Exercise » The result should be the listing below restated word for word, with images left out.

Data block »
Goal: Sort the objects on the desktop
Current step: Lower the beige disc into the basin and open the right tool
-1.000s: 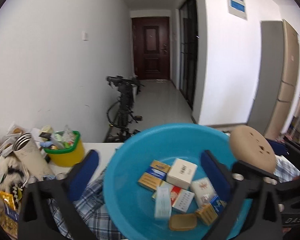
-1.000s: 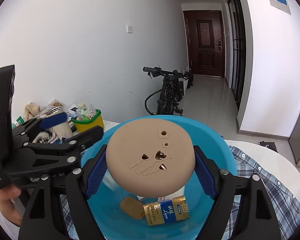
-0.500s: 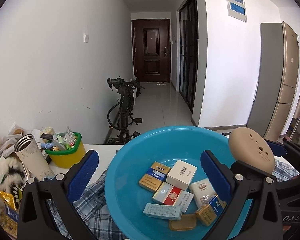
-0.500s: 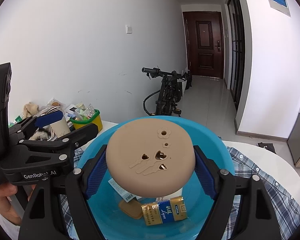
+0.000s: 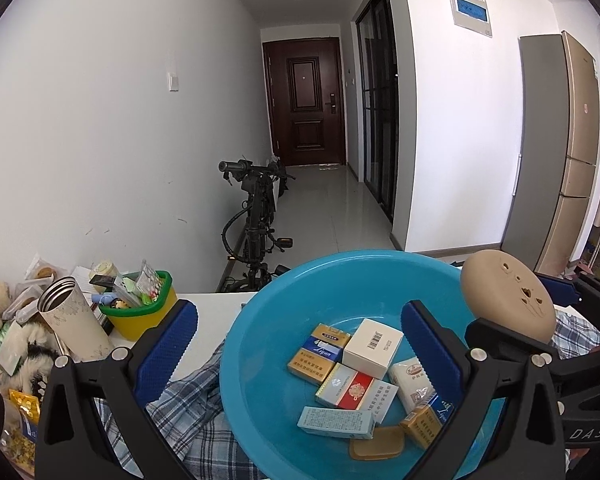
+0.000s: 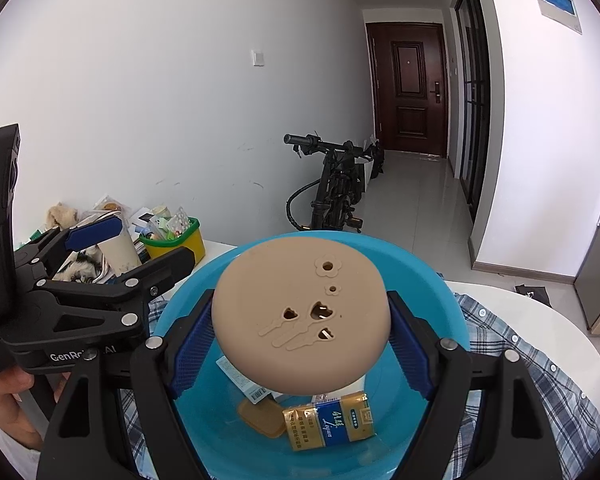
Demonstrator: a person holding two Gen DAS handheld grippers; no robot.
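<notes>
A blue plastic basin [image 5: 268,344] sits on a plaid shirt [image 5: 188,412] on the white table. It holds several small boxes and packs, among them a white box [image 5: 372,343], a light blue carton [image 5: 336,422] and a tan flat case [image 5: 376,443]. My right gripper [image 6: 300,332] is shut on a round tan disc [image 6: 300,316] with cut-out holes, held above the basin [image 6: 420,264]. The disc also shows at the right in the left wrist view [image 5: 508,298]. My left gripper [image 5: 300,344] is open and empty over the basin's left side.
A green-and-yellow bin [image 5: 144,312] full of small items and a beige cylindrical cup [image 5: 74,316] stand at the table's left, among snack bags and a plush toy. A folded bicycle [image 5: 256,216] stands in the hallway beyond the table.
The light blue carton that stood upright in the basin has dropped flat on the basin floor. My left gripper has drawn back and up slightly. The right gripper holds the disc steady.
</notes>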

Reply »
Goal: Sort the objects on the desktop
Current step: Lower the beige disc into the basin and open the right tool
-1.000s: 
-1.000s: 
-0.500s: 
-0.500s: 
+0.000s: 
+0.000s: 
Demonstrator: a person holding two Gen DAS handheld grippers; no robot.
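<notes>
A blue plastic basin [image 5: 268,344] sits on a plaid shirt [image 5: 188,412] on the white table. It holds several small boxes and packs, among them a white box [image 5: 372,343], a light blue carton [image 5: 336,422] and a tan flat case [image 5: 376,443]. My right gripper [image 6: 300,332] is shut on a round tan disc [image 6: 300,316] with cut-out holes, held above the basin [image 6: 420,264]. The disc also shows at the right in the left wrist view [image 5: 508,298]. My left gripper [image 5: 300,344] is open and empty over the basin's left side.
A green-and-yellow bin [image 5: 144,312] full of small items and a beige cylindrical cup [image 5: 74,316] stand at the table's left, among snack bags and a plush toy. A folded bicycle [image 5: 256,216] stands in the hallway beyond the table.
The light blue carton that stood upright in the basin has dropped flat on the basin floor. My left gripper has drawn back and up slightly. The right gripper holds the disc steady.
</notes>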

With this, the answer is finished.